A “Spong mincer” sounds like a particularly unpleasant homosexual. Or a serial killer with a fetish for one very particular body part.

I bought a Spong over the weekend, and it is neither. It’s a mincer, but unlike the one I have already (and the Spong in the picture), it doesn’t clamp to a table edge, it just stands on the surface. Much easier to set up, then clean.

I like to take leftover pork roast or the ass-end of a ham and grind them into ham salad.

Spong was a brand to be reckoned with. Have a look at an eBay search. Mine is a Fifties model in green enamel. But the old black ones with gold accents are really beautiful.

James Osborn Spong was born in 1839. Yes, yes…it’s one of those remarkable Victorian stories. He founded Spong and Co. at the age of 16, and made heaps of domestic shit. The company wasn’t 100% completely wound up until 1985 and the retirement of the last Spong (a great-grandson).

Oddly enough, there isn’t a Wikipedia entry for Spong.

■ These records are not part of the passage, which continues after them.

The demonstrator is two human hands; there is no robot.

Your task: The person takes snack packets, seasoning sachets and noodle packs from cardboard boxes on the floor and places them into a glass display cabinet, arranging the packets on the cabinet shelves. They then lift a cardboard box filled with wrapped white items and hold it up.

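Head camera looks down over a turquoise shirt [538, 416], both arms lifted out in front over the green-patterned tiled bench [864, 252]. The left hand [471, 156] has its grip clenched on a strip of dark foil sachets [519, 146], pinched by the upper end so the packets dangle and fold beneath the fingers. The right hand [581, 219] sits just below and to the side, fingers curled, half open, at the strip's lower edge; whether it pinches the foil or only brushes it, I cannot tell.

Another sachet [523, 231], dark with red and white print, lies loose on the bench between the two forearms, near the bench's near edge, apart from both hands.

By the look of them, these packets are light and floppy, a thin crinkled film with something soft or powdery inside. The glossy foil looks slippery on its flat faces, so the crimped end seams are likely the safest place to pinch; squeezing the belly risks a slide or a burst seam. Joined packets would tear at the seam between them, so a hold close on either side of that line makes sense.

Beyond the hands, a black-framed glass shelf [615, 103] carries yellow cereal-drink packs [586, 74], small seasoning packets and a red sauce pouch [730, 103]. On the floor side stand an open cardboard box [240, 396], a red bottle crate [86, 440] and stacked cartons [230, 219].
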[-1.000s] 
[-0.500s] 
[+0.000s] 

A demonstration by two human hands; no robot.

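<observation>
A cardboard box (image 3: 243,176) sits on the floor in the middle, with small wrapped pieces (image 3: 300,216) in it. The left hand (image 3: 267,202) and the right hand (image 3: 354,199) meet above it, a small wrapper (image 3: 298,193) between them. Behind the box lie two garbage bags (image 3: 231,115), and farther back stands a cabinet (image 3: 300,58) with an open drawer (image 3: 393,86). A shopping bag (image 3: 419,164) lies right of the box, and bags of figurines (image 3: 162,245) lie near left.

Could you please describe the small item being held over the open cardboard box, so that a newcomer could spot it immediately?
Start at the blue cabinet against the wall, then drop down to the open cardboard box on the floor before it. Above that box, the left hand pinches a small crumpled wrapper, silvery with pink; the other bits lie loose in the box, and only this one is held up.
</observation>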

Damned Americans. Though ‘pedia informed me that Spong is a surname in multiple Germanic-speaking cultures. In England, it is an archaic term for a narrow strip of land.

The place I found out more about Spong is my gift to you this day: Grace’s Guide to British Industrial History.

Grace’s Guide is the leading source of historical information on industry and manufacturing in Britain. This web publication contains 118,799 pages of information and 172,070 images on early companies, their products and the people who designed and built them.

If you like to read about industrial history — and, let’s face it, who doesn’t? — you’re welcome.